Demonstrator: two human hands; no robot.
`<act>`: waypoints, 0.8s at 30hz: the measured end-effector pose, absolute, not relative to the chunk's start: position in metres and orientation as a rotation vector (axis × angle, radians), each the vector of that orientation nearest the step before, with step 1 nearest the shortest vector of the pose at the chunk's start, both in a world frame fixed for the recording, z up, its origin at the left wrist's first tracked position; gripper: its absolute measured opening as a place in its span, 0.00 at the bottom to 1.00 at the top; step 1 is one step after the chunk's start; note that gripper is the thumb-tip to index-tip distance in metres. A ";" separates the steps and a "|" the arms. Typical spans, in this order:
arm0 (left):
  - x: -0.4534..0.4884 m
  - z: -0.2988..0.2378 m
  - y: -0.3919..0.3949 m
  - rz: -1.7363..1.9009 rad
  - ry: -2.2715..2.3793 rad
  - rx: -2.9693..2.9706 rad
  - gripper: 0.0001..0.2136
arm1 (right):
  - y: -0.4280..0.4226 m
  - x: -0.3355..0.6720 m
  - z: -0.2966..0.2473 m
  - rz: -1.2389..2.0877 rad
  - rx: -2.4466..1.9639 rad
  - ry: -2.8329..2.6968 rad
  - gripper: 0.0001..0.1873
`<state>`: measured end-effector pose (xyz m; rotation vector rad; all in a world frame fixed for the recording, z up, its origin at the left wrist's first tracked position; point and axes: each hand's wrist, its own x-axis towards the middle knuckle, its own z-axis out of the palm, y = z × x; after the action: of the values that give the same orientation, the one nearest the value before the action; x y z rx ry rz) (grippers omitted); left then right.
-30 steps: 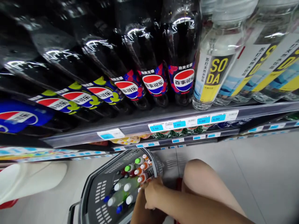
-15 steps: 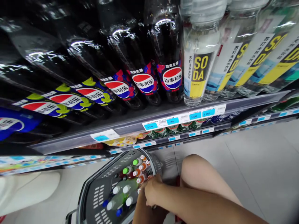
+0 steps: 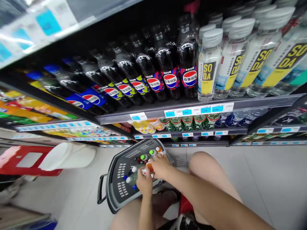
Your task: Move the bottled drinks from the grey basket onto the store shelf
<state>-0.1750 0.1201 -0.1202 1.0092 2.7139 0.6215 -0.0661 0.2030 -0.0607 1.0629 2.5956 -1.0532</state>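
Evidently the handling of the bottles is partway along and unfinished, since both hands are down inside the basket (image 3: 120, 180). It stands on the floor (image 3: 88, 198), in front of the shelf (image 3: 153, 113), and already holds a mixed lot: green caps (image 3: 143, 157) toward the far side, white caps (image 3: 129, 180) and blue caps (image 3: 125, 177) on the left. The orange bottle (image 3: 150, 166) is in the basket, between the two hands and partly covered by them.

The right grip (image 3: 161, 166) reaches over it with bent fingers, touching or very near it; whether they clasp it is hidden. The left grip (image 3: 144, 183) has its thumb up beside a pale cap (image 3: 144, 172), and I can't make out whether it holds that bottle.

So the loading looks well under way, while the work at the orange bottle seems not yet finished. How much remains doesn't show. The cola (image 3: 189, 78) and soda (image 3: 207, 76) stand in close rows on the shelf, well apart from both hands.
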 end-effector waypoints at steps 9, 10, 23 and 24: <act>-0.148 0.033 0.095 1.202 2.359 1.272 0.18 | 0.182 -0.003 -0.020 -1.521 1.029 3.071 0.56; -0.141 0.047 0.093 1.224 2.318 1.294 0.18 | 0.181 0.002 -0.014 -1.619 0.987 3.144 0.50; -0.085 0.034 0.087 1.339 1.851 1.527 0.17 | 0.178 0.027 -0.012 -3.215 1.296 2.660 0.25; -0.082 0.030 0.085 1.324 1.808 1.597 0.18 | 0.180 0.028 -0.014 -3.339 1.231 2.548 0.25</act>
<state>-0.0817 0.0855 0.0298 1.5970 1.8082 1.3238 0.0278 0.1795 -0.0139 1.2309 2.5480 -3.3386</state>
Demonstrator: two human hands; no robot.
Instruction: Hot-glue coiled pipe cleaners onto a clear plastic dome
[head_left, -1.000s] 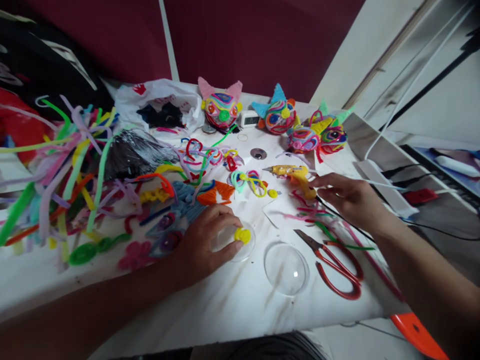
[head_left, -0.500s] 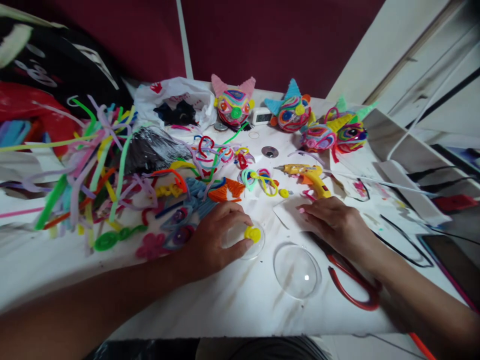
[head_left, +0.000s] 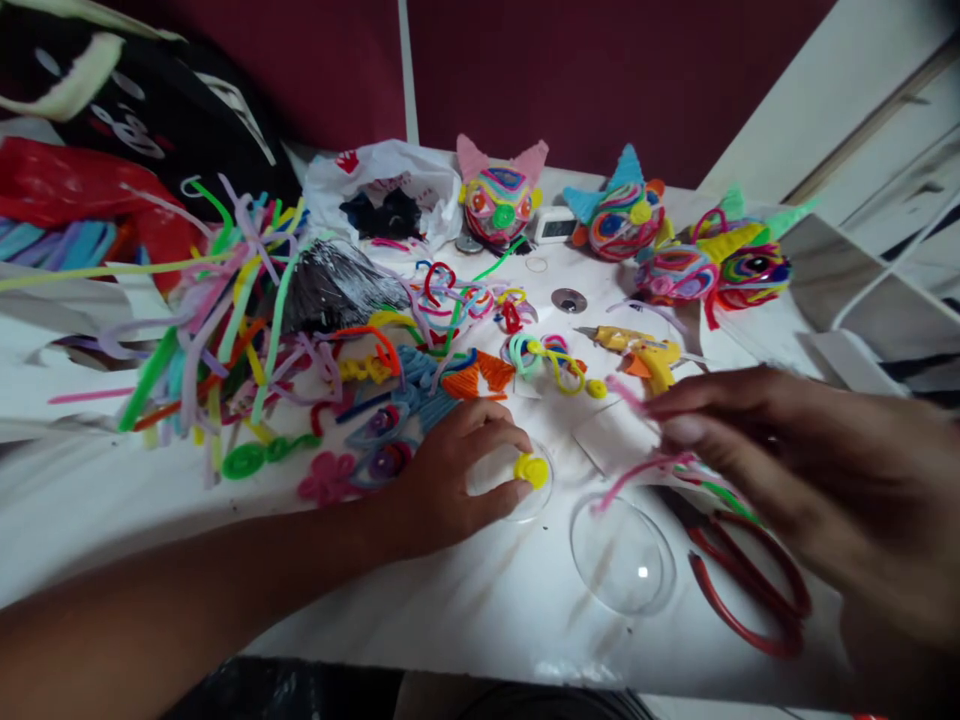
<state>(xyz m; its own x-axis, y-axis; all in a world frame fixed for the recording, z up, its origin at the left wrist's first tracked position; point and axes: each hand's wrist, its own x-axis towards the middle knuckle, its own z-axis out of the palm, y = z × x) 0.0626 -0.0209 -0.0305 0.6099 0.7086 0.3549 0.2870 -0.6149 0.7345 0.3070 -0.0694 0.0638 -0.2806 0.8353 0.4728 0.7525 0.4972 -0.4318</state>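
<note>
My left hand (head_left: 465,470) is curled around a clear plastic half-ball (head_left: 495,490) on the table, thumb and forefinger on either side of a coiled yellow pipe cleaner (head_left: 532,471). My right hand (head_left: 757,450), raised and partly blurred, pinches pink pipe cleaners (head_left: 637,475); green and white strands also show beneath its fingers. Below the hanging pink end lies a second clear half-ball (head_left: 622,555). Red-handled scissors (head_left: 750,580) rest under and beside my right hand. A yellow glue gun (head_left: 637,350) lies just beyond it.
Loose pipe cleaners (head_left: 225,330) pile up at the left, near a black bristly bundle (head_left: 330,285). Along the back stand a white plastic bag (head_left: 442,190), a pink-eared decorated ball (head_left: 500,205), a blue-eared one (head_left: 622,220) and a small white clock (head_left: 555,226).
My right hand has lifted from the table near the scissors and come closer, now with pink pipe cleaners in its fingers. My left hand keeps its hold; the view has shifted slightly.
</note>
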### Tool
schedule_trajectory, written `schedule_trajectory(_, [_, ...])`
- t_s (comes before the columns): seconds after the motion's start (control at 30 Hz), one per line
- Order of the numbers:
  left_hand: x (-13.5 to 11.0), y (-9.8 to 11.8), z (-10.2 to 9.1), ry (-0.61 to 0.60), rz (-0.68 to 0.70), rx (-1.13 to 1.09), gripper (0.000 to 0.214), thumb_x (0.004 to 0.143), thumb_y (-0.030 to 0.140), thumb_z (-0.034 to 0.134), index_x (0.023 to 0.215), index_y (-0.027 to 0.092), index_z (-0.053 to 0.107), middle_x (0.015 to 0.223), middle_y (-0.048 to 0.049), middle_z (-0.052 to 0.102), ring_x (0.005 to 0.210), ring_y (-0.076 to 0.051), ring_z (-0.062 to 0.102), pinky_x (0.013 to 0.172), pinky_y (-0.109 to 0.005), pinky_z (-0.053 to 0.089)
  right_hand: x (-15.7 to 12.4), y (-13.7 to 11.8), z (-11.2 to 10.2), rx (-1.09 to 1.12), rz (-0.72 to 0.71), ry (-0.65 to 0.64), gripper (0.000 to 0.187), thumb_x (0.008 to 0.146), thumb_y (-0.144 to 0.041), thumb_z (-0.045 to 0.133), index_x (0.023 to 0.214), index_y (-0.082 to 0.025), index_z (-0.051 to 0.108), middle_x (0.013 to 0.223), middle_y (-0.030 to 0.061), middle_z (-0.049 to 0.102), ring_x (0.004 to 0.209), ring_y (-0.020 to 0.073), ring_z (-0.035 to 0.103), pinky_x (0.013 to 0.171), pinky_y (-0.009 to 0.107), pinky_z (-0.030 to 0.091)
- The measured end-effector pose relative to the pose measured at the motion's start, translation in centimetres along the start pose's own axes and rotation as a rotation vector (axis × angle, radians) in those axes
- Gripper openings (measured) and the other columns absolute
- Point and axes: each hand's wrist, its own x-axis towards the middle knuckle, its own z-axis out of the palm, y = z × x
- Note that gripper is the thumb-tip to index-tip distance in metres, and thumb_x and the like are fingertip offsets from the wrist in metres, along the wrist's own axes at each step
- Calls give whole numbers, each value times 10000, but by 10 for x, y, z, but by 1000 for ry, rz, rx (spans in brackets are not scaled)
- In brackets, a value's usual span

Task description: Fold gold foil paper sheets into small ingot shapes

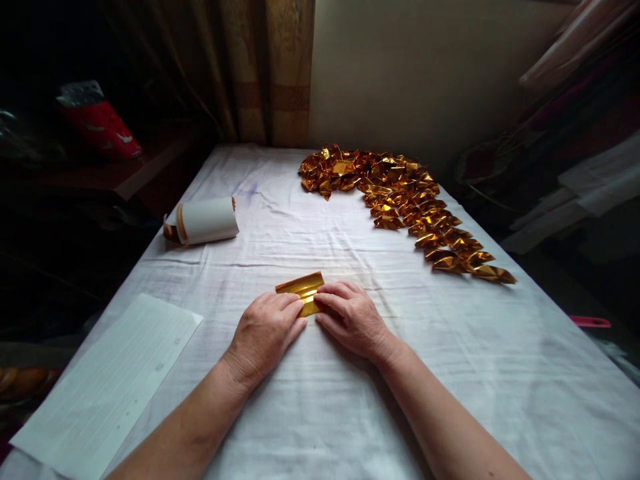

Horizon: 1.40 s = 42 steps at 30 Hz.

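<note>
- Where both arms reach in from the near edge in the head view, the gold foil sheet (301,285) lies between the hands, near the middle of the white cloth (320,407); creases run along its length, and its far edge slants up to the right.
- The left hand (267,325) has its fingers bent together and nearly closed, the thumb drawn in close; it has hold of the foil at the near left part.
- The right hand (354,317) is curled likewise, fingertips and thumb gathered at the foil's right end; how firmly either hand presses, I cannot tell.
- Judging by the creases and the gathered fingertips, the step in hand looks like folding the foil; the next move seems to call for even pressure from both hands, so that the crease runs straight and the thin sheet does not slip or tear.
- Beyond, to the right, spreads a long cluster of folded gold pieces (345,167), well apart from the hands; to the left lie a white roll (209,221) on its side and, nearer, a lined paper sheet (113,380), flat on the cloth.
</note>
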Motion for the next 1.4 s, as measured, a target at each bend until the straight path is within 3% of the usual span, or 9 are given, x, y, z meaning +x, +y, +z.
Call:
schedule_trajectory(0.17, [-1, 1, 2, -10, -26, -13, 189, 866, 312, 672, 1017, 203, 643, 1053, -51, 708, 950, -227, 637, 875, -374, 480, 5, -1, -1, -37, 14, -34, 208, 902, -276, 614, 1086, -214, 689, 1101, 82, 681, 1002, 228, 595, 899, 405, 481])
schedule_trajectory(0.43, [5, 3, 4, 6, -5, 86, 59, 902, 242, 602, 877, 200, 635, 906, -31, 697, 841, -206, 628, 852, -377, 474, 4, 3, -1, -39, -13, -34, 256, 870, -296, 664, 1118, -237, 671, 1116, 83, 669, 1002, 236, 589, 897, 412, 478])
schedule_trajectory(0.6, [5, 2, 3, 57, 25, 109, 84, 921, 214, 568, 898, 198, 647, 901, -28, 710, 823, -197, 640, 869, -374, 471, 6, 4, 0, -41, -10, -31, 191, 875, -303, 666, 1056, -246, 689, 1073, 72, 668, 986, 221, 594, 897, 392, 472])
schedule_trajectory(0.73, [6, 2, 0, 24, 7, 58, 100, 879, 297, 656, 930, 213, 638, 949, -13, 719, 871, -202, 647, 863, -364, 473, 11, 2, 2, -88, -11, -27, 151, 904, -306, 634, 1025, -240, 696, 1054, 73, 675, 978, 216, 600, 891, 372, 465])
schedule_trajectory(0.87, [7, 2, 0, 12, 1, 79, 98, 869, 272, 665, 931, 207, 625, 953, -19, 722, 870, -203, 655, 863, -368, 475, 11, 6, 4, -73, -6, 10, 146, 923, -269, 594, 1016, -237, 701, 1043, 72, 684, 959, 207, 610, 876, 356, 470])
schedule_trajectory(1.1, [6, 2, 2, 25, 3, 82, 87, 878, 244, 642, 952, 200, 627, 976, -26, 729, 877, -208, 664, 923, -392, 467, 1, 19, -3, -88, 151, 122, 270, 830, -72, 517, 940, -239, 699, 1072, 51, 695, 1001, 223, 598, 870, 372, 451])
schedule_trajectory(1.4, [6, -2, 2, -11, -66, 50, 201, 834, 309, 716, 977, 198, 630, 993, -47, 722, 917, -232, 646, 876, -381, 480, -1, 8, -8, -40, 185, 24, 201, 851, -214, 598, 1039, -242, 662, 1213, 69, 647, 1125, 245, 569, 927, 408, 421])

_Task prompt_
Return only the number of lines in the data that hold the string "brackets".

_Result of this exercise_
2